Brief
Tally the lines below that contain the word "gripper", and give only that number.

Collected data
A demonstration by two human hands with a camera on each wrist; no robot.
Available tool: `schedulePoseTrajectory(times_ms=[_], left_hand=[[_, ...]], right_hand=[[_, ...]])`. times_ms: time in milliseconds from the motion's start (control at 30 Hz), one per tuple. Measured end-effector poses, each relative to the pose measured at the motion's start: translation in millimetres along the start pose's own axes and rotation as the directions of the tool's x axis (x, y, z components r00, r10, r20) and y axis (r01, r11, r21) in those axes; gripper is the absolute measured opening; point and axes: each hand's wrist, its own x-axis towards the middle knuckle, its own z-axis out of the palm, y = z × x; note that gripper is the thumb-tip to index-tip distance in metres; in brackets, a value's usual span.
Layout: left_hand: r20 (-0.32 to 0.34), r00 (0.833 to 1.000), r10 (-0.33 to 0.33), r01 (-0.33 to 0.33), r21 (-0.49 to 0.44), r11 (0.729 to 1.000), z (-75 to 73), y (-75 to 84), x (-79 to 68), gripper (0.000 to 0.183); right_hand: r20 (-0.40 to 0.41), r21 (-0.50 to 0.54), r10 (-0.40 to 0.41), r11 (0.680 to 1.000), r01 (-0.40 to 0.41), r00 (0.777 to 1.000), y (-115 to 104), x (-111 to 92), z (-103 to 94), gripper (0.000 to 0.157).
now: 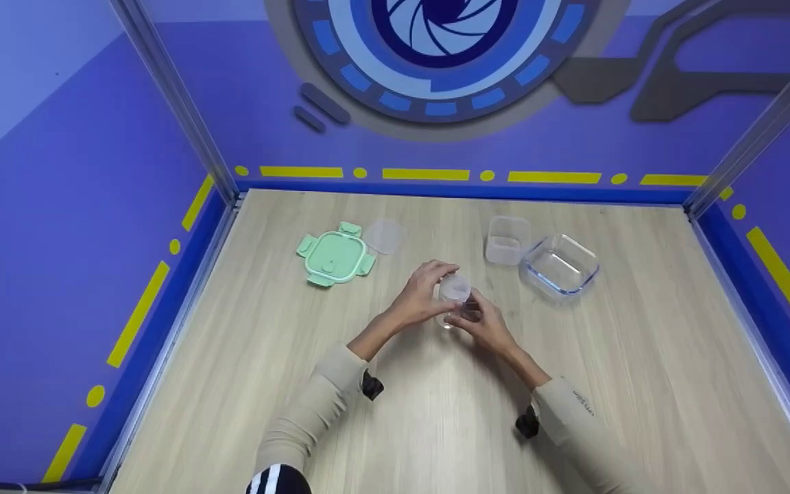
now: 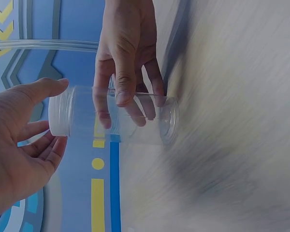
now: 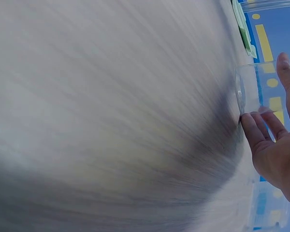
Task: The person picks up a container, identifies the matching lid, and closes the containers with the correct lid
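A clear cylindrical jar with a white screw lid stands between my two hands near the middle of the table. The left hand holds the lid from above, thumb on one side and fingers on the other. Lower down, the right hand grips the see-through body, its fingers visible through the wall in the left wrist view. In the right wrist view, the jar's base sits by the right hand; the lid is out of that frame.
A green snap lid lies at the back left, with a translucent flat lid beside it. At the back right stand a translucent square tub and a clear glass container. Walls border the wooden table behind and at both sides.
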Motion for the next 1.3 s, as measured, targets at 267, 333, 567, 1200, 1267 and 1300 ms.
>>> schedulePoseTrajectory(times_ms=[267, 333, 567, 1200, 1267, 1300], left_hand=[[0.056, 0.998, 0.031, -0.030, -0.024, 0.999, -3.3, -3.3, 0.9, 0.061], [0.067, 0.997, 0.037, -0.035, -0.034, 0.999, -4.1, -3.9, 0.9, 0.062], [0.099, 0.994, 0.042, -0.035, -0.074, 0.997, -7.4, -3.3, 1.1, 0.068], [-0.131, 0.983, -0.126, 0.129, 0.011, 0.992, 12.8, 8.6, -6.7, 0.068], [-0.136, 0.982, -0.132, 0.134, 0.003, 0.991, 13.4, 7.5, -6.7, 0.066], [-0.137, 0.982, -0.133, 0.134, -0.004, 0.991, 13.6, 6.8, -6.8, 0.065]], right_hand=[[-0.003, -0.012, -0.001, 1.000, 0.001, 1.000, 0, 0, 0.2, 0.062], [-0.003, -0.012, 0.002, 1.000, -0.002, 1.000, 0, 0, 0.7, 0.062], [-0.012, 0.014, -0.002, 1.000, 0.002, 1.000, -1, -1, 2.1, 0.062], [-0.020, -0.045, -0.048, 0.998, 0.047, 0.999, 3, -1, -1.0, 0.061], [-0.021, -0.042, -0.049, 0.998, 0.048, 0.999, 3, -1, -0.5, 0.059], [-0.021, -0.039, -0.048, 0.998, 0.047, 0.999, 4, 0, -0.2, 0.057]])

Completed task
2